Search the data below for "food"; list each line that holds it.

STORED DATA →
──────────
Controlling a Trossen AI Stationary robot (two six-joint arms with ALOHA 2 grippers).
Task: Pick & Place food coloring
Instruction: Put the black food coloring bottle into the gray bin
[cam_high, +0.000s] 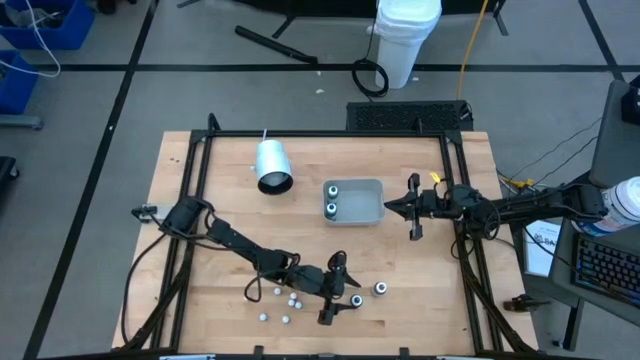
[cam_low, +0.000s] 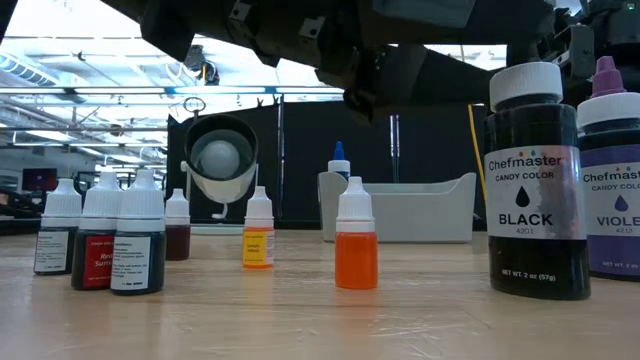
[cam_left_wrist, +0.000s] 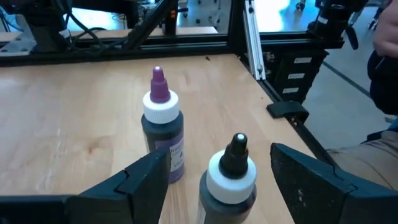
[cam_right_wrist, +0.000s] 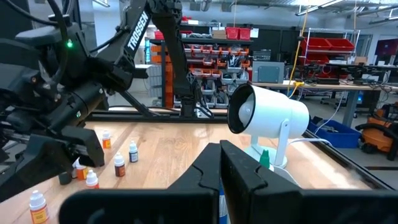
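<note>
High view: left tool (cam_high: 337, 288) low over the near edge of the worktop (cam_high: 230, 215), fingers spread wide and bracketing a dark bottle (cam_high: 356, 300), a second one (cam_high: 381, 288) just beside, smaller dropper bottles (cam_high: 282, 298) scattered near, two more already in the clear tray (cam_high: 377, 214); right tool (cam_high: 414, 208) parked beside the tray, pinched shut on nothing. Low view: black candy-color bottle (cam_low: 534, 183) and violet one (cam_low: 612, 170) upright, rigid plastic, probably light and top-heavy, glossy label likely slick. Left wrist view: black-tipped bottle (cam_left_wrist: 229, 179) between the open fingers (cam_left_wrist: 135, 180), violet-tipped bottle (cam_left_wrist: 163, 127) just beyond; best taken on the straight body below the white collar, not the tapered nozzle.
</note>
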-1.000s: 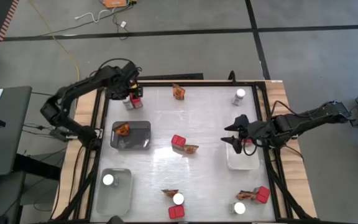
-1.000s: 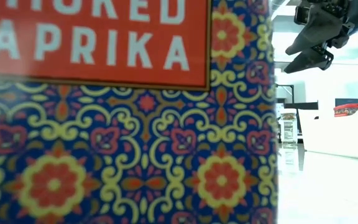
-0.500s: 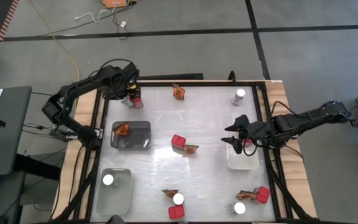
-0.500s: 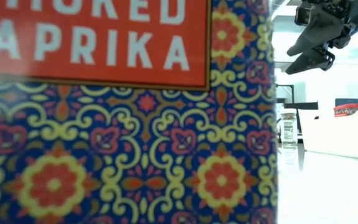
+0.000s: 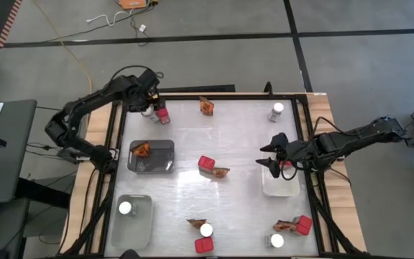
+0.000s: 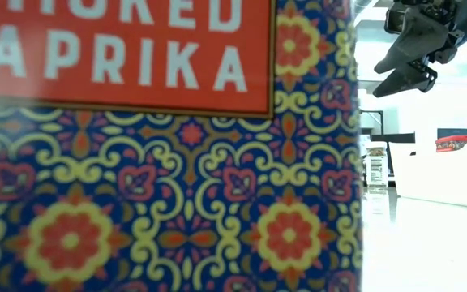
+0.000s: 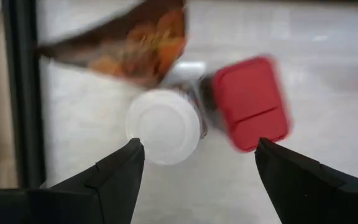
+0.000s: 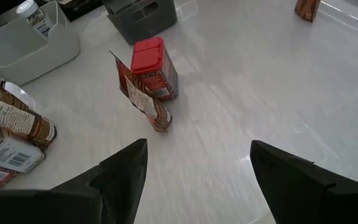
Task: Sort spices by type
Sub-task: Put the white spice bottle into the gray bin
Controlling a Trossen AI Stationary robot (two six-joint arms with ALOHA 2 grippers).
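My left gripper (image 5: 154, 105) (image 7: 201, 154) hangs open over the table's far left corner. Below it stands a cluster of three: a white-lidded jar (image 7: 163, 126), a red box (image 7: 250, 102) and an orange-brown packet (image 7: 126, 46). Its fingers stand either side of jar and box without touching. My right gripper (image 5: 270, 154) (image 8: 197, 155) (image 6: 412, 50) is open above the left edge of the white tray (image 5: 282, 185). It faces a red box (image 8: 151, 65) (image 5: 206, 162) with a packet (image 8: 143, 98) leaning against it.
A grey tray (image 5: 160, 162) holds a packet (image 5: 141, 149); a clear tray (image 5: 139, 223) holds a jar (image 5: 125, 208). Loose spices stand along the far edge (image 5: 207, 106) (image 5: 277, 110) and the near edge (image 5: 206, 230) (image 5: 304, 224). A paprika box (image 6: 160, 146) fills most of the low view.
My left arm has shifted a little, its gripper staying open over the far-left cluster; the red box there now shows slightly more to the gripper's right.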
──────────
WRITTEN ANSWER →
Task: Pick & Place food coloring
Instruction: Put the black food coloring bottle into the gray bin

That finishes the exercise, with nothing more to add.